Transcribe, without any alteration, only the lines that begin at the line containing "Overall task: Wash" and run to the last line below.

=== Information shown ===

▼▼▼

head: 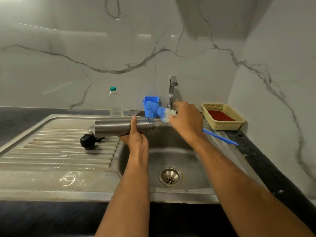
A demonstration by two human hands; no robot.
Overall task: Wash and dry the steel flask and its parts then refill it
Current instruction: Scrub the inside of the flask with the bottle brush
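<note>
The bottle brush [164, 113] bristles are motion-blurred, its handle partly hidden behind the right hand [186, 120].

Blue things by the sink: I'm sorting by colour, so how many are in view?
2. A blue plastic cup stands behind the sink beside the tap; a blue-handled bottle brush is in the right hand. Others may be hidden.

Steel sink unit [51, 178] set in the dark counter [266, 161]: black cap [88, 141] on the drainboard left of the basin, water bottle [115, 104], blue cup [151, 106] and yellow basket [223, 116] behind it.
</note>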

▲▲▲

=== Answer to this task ===
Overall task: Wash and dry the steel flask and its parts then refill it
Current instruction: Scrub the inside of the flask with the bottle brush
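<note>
The bottle brush [164, 113] bristles are motion-blurred, its handle partly hidden behind the right hand [186, 120].

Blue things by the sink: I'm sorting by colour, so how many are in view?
2. A blue plastic cup stands behind the sink beside the tap; a blue-handled bottle brush is in the right hand. Others may be hidden.

Steel sink unit [51, 178] set in the dark counter [266, 161]: black cap [88, 141] on the drainboard left of the basin, water bottle [115, 104], blue cup [151, 106] and yellow basket [223, 116] behind it.
</note>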

This is the complete output for the exercise.